Honors Gallery

Portable infrasonic detection system

Award: Excellence in Technology Transfer

Year: 2011

Award Type:

Region: Mid-Atlantic

Laboratory:
NASA Langley Research Center

At any time, there is a rich spectrum of acoustic energy in the atmosphere at frequencies below our hearing range. These low-frequency sounds, known as infrasound, can propagate for distances of thousands of kilometers without substantial loss of energy. Their measurement can provide new insight in understanding atmospheric events like convective storms, shear-induced turbulence, acoustic gravity waves, microbursts, hurricanes, and clear air turbulence (CAT).
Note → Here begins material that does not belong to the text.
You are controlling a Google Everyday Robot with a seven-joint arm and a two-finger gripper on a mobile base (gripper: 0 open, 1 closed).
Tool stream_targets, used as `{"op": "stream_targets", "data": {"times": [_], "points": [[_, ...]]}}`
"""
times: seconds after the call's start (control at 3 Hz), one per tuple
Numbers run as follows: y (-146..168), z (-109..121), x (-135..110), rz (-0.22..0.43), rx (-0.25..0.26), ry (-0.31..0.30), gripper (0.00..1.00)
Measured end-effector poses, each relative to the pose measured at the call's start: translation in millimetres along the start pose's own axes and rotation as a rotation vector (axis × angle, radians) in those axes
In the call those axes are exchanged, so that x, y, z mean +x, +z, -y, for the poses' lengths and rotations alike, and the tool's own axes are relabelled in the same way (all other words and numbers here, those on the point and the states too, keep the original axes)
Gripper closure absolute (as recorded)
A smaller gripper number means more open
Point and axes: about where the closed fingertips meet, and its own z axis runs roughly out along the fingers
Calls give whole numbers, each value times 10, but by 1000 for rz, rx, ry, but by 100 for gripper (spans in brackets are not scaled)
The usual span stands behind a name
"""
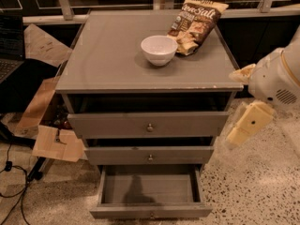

The team at NASA Langley has developed a small and extremely sensitive infrasound detection system that has been tested in the field, successfully transferred to Department of Defense (DOD) and Department of Energy (DOE) agencies, and licensed to a manufacturer (PCB Piezotronics, Inc. of Depew, New York). This system has the advantage of portability, allowing for rapid deployment to warn against and track impending disasters like tornados.

Over the past four years, the Langley team not only successfully designed and developed the system “Extreme Low Frequency Acoustic Measurement System for Subterranean, Seismic, and Environmental Detection,” but successfully engaged university experts, other federal agencies and industry through a concerted outreach program. During the design and development effort in 2007, representatives from Extreme Endeavors, Inc.; PCB Piezotronics; and Georgia Tech University were invited to visit Langley facilities to observe the performance of subcomponents. At that time, ideals were shared that led to the development of optimized portable system design in 2008.

Performance of the portable system in lab tests and field tests (performed by Extreme Endeavor’s engineers in West Virginia) was presented at the 2008 Military Sensing Symposium, Laurel, Maryland. As a result, DOD personnel visited the infrasonic system development laboratory several times during 2009 to discuss their interests and to observe lab and field tests. This led to the signing of an interagency agreement in 2009, through which NASA delivered 16 systems to the DOD for its use. Four systems were delivered to Sandia National Laboratories for long-term testing there. In March 2010, another agreement between the DOD and NASA Langley allowed the installation of an infrasonic field array and the performance of numerous experiments at Langley, which continue to be in use now.